Benefits Of Medicare Advantage Plans
Even though you have a Medicare Advantage plan, you are still responsible for paying the premium for Medicare Part B. The insurance company determines the Medicare Advantage plan premium. Most Medicare Advantage plan premiums are $0 a month. Nevertheless, the copayments are less with the Medicare Advantage Plan. As an example, lets say your copayment under Medicare Advantage Plan to see your physician is $20 dollars. Under the original Medicare plan, the cost of the coinsurance is 35 %, which is more than $20. The Medicare Advantage Plan is designed to save thousands of dollars. For example, the Medicare Advantage plan has set limits to the maximum amount of out- of- pocket expenses . Once you have spent that out-of-pocket expense, your covered medical expenses are free for the remainder of the year. The original Medicare is quite different. Under the original Medicare plan, there is no cap on out-of-pocket expenses , which means that your potential expenses could constantly grow. Another essential benefit of Medicare Advantage Plan is that you can select a Primary Care Physician to help manage your health. By having access to a Primary Care Physician, this is not only a great asset to your health, but also a early intervention to any life-threatening ailments.

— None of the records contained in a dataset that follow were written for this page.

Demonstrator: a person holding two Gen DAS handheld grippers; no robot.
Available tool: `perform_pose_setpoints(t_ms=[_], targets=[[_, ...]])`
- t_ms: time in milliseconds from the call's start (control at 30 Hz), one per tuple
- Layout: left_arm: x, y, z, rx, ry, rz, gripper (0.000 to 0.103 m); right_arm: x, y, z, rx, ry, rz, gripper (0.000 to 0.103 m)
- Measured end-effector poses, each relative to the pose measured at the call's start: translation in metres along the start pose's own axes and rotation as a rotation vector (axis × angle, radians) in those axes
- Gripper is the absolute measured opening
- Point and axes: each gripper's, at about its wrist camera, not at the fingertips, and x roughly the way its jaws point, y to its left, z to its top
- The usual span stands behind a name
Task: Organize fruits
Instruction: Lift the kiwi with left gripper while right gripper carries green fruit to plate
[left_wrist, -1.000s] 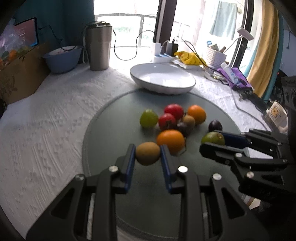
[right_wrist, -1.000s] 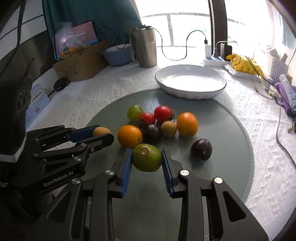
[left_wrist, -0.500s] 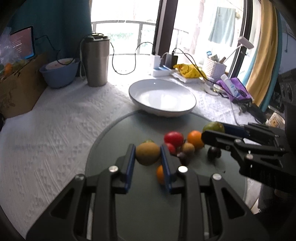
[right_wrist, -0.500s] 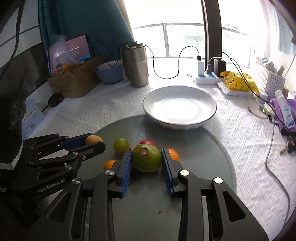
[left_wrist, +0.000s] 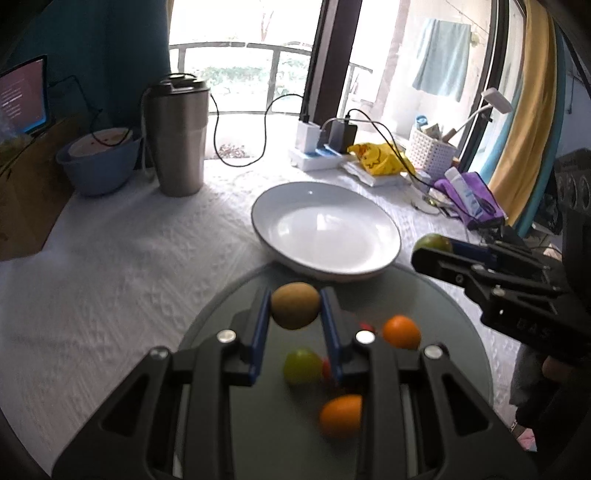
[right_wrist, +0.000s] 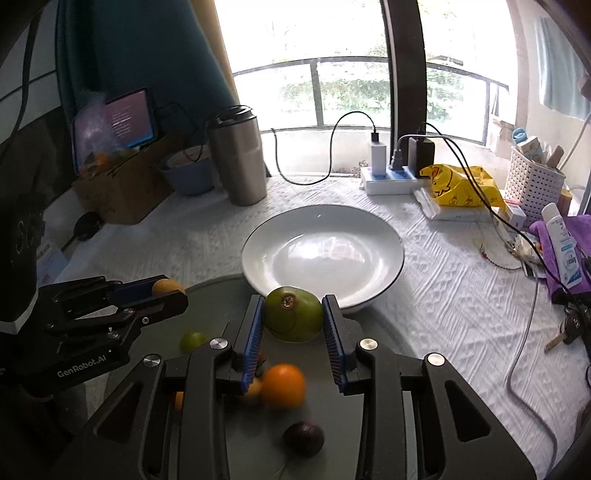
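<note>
Blurred oranges (left_wrist: 341, 415) behind fruit-clamping tongs (left_wrist: 295, 306)

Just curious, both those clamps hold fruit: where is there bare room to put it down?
The white bowl is empty. The tablecloth between it and the steel tumbler is bare too. Crowded: the grey mat near the oranges, and the right edge by the basket.

"genrobot.ai" stands in pale letters on the side of the left gripper (right_wrist: 168, 291), seen from the right wrist. the tablet (right_wrist: 127, 120) screen shows lines of text too small to read. the tube (right_wrist: 565, 247) carries blue print that cannot be made out. nothing else is legible.
</note>
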Motion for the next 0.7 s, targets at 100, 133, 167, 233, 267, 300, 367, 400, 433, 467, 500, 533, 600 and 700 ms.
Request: perform_pose_setpoints(t_ms=[100,133,167,233,267,300,367,400,433,467,500,533,600,700], targets=[[0.009,0.002,0.011,-0.006,-0.002,-0.013,0.028,0.008,-0.007,0.008,0.001,-0.006,-0.005,0.034],[0.013,0.002,0.015,-0.009,-0.003,-0.021,0.028,0.01,-0.009,0.01,0.002,-0.009,-0.006,0.034],[0.016,0.002,0.018,-0.008,-0.004,-0.024,0.028,0.012,-0.011,0.012,0.001,-0.012,-0.007,0.034],[0.022,0.001,0.025,-0.003,-0.006,-0.03,0.028,0.017,-0.015,0.017,-0.001,-0.016,-0.01,0.034],[0.026,0.001,0.027,-0.002,-0.004,-0.034,0.028,0.02,-0.017,0.019,-0.001,-0.018,-0.011,0.034],[0.03,0.002,0.031,-0.006,-0.002,-0.041,0.028,0.023,-0.019,0.021,0.0,-0.019,-0.011,0.034],[0.037,0.002,0.035,-0.007,0.003,-0.049,0.028,0.028,-0.023,0.025,0.002,-0.019,-0.015,0.034],[0.04,0.002,0.038,-0.007,0.005,-0.051,0.028,0.031,-0.025,0.027,0.002,-0.019,-0.017,0.034],[0.045,0.002,0.041,-0.005,0.006,-0.052,0.028,0.033,-0.026,0.029,0.002,-0.018,-0.019,0.034],[0.048,0.002,0.044,-0.004,0.008,-0.055,0.028,0.036,-0.028,0.031,0.003,-0.017,-0.021,0.034],[0.053,0.003,0.047,-0.002,0.012,-0.06,0.028,0.039,-0.029,0.033,0.004,-0.015,-0.021,0.034],[0.057,0.004,0.049,-0.001,0.017,-0.064,0.028,0.043,-0.031,0.035,0.006,-0.011,-0.02,0.034],[0.065,0.004,0.053,0.0,0.029,-0.065,0.028,0.052,-0.034,0.038,0.008,-0.001,-0.018,0.034],[0.08,0.006,0.057,-0.002,0.05,-0.069,0.028,0.068,-0.037,0.042,0.01,0.028,-0.005,0.034]])
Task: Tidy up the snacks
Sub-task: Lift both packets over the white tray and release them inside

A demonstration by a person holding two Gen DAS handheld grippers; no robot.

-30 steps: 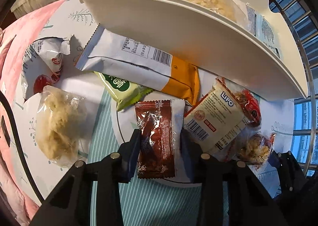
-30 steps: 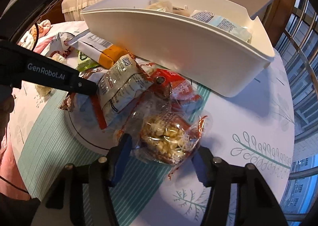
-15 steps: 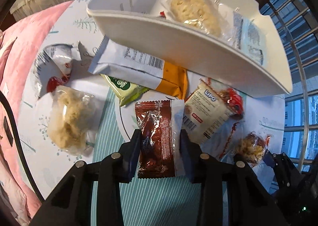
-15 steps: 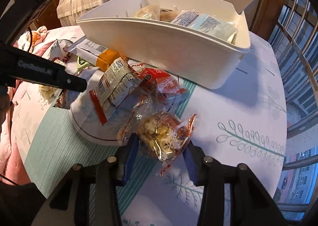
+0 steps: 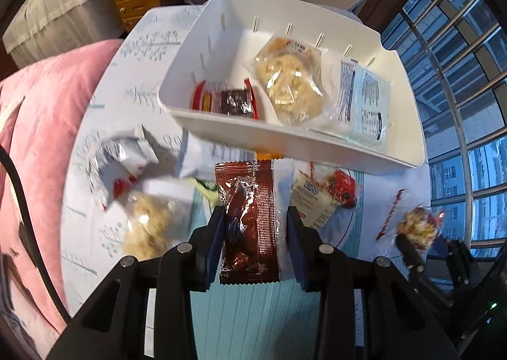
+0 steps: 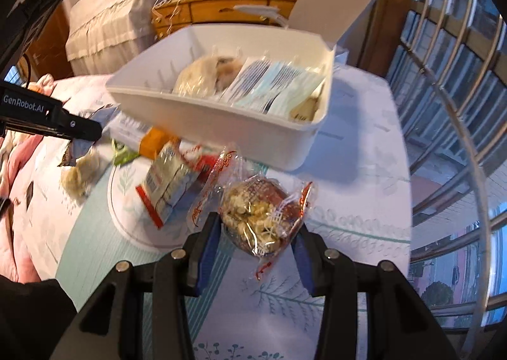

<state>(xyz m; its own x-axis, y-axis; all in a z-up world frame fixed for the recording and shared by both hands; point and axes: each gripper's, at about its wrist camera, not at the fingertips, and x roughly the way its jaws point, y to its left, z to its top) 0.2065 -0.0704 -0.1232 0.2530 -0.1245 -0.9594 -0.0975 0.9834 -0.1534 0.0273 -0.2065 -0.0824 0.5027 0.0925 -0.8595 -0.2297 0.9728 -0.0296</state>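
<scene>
Left gripper (image 5: 255, 244) clamps brown sachet (image 5: 248, 220); right gripper (image 6: 258, 238) clamps clear-wrapped nut snack (image 6: 258, 220). Both held above tablecloth (image 6: 358, 201). Ahead: Lipo packet (image 6: 169, 186), then white bin (image 5: 221, 130) holding a clear-wrapped cookie (image 5: 290, 87).

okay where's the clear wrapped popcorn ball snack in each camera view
Left wrist: popcorn ball snack at lower right edge, in the right gripper.
Right wrist: centre bottom, clamped by the same gripper.
Shared landmark: white bin, above the snack in both.
</scene>
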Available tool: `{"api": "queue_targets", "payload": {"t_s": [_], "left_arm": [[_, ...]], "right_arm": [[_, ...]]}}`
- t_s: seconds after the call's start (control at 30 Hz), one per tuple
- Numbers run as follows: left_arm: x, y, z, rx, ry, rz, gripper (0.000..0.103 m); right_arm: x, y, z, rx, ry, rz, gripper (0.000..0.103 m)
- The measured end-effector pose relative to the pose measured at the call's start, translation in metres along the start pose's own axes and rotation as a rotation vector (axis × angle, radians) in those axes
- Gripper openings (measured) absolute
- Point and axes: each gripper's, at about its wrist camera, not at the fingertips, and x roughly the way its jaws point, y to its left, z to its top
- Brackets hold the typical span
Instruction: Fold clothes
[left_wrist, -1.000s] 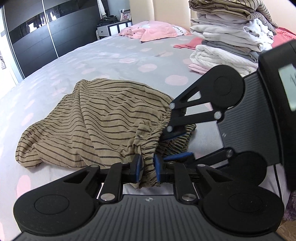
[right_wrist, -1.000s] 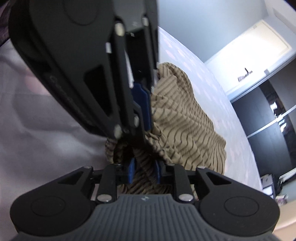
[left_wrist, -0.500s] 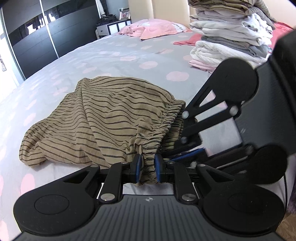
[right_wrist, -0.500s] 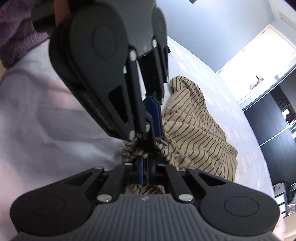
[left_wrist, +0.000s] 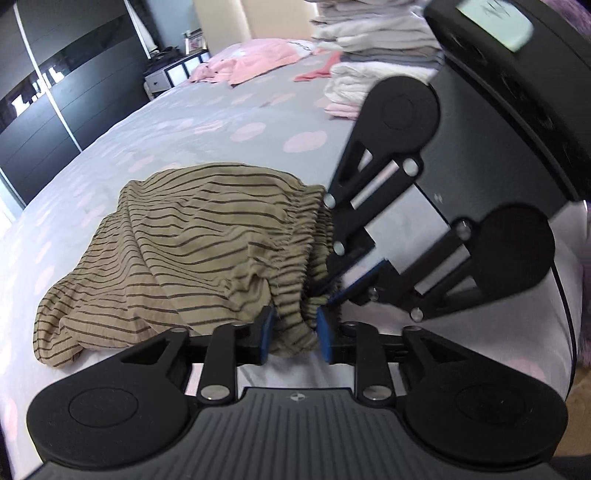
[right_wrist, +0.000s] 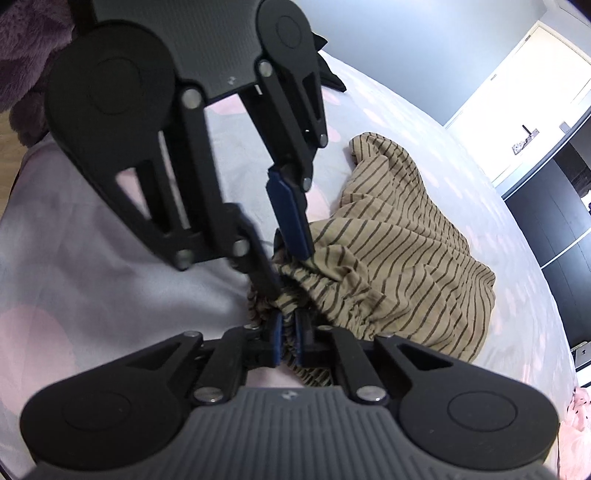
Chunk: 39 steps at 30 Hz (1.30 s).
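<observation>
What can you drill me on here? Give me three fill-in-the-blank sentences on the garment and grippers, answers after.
The tan garment is patterned with dark ___.
It lies on a grey bedcover with ___ dots.
The right gripper and left gripper both straddle its gathered edge; the tighter pinch is the ___ one's.
Answers: stripes; pink; right.

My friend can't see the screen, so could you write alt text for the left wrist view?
Two black handheld tools, left tool and right tool, meet at the gathered edge of a tan striped garment on a polka-dot bed. Folded laundry is stacked behind.
</observation>
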Motion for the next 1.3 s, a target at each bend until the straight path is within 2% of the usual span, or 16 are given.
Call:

Medicare Advantage Plans Coverage For Some Services And Procedures May Require Doctors Referral And Plan Authorizations
Medicare Advantage plans try to prevent the misuse or overuse of health care through various means. This might include prior authorization for hospital stays, home health care, medical equipment, and certain complicated procedures. Medicare Advantage plans often also require your primary care doctors referral to see specialists before they will pay for services.